Publication year - 1990
Publication title -
angewandte chemie international edition in english
Language(s) - English
Resource type - Journals
SCImago Journal Rank - 5.831
H-Index - 550
eISSN - 1521-3773
pISSN - 0570-0833
DOI - 10.1002/anie.199012461
Subject(s) - thermodynamics , chemical thermodynamics , separation process , chemistry , distillation , supercritical fluid , process (computing) , non equilibrium thermodynamics , organic chemistry , computer science , chromatography , physics , operating system
Thermodynamic properties are essential for quantitative process design to produce chemical products. Caloric properties are required for heat balances, but these properties are usually available or estimated easily. More important—and often much more difficult to estimate—are the chemical potentials of components in mixtures; it is these potentials which determine phase equilibria, as required for separation operations, and chemical equilibria, as required for chemical reactors and for separation operations based on chemical reactions. Molecular thermodynamics is an engineering‐oriented science for calculating the desired chemical potentials from a minimum of experimental data. This applied science, based on classical and statistical thermodynamics, yields chemical potentials through models that are based on molecular physics and physical chemistry.

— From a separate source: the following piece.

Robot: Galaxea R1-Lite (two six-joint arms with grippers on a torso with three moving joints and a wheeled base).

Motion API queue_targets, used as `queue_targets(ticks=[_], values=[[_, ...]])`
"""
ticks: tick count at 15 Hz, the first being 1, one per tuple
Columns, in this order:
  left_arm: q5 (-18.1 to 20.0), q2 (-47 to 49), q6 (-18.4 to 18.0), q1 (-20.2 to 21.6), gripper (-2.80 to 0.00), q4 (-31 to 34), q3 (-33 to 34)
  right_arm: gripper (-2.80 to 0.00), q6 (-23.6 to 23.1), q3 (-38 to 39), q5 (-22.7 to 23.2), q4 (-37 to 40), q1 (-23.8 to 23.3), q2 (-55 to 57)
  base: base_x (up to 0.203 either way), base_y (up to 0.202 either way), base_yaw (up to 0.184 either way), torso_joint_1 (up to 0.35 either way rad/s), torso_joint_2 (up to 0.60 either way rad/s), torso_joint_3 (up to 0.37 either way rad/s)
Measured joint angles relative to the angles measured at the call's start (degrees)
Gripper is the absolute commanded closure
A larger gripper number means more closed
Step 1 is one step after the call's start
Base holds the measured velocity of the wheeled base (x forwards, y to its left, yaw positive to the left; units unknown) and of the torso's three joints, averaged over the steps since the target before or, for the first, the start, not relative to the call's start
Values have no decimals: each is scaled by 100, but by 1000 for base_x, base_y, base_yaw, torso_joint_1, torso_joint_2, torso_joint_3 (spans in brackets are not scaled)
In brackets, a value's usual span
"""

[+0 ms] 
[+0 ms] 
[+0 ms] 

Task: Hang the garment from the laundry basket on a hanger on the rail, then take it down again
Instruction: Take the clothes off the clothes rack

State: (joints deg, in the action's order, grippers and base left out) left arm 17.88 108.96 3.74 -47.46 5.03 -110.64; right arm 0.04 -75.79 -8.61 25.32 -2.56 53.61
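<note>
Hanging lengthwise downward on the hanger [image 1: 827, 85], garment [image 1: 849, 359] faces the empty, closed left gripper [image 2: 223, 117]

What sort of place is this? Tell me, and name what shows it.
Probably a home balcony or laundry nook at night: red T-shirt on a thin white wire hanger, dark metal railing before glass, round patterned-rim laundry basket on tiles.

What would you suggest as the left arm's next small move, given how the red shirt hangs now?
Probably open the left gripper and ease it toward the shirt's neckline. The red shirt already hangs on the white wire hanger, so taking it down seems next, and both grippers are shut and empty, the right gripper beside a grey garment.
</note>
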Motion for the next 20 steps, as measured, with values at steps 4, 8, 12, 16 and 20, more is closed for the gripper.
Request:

Selected examples are cited to illustrate the applicability of molecular thermodynamics: group‐contribution methods for obtaining chemical potentials in highly nonideal mixtures as required for distillation‐column and process‐safety design; equation of state for precipitation of uniform‐sized crystals from supercritical fluids; molecular‐orbital calculations to guide process development for alternatives to environmentally dangerous chlorofluorohydrocarbons; molecular‐simulation calculations for separation of gas mixtures with porous adsorbents; equilibria in two‐phase aqueous systems for separation of protein mixtures; and, finally, extended polymer‐solution thermodynamics to guide synthesis of hydrogels suitable for protein recovery from soybeans and for novel drug‐delivery devices.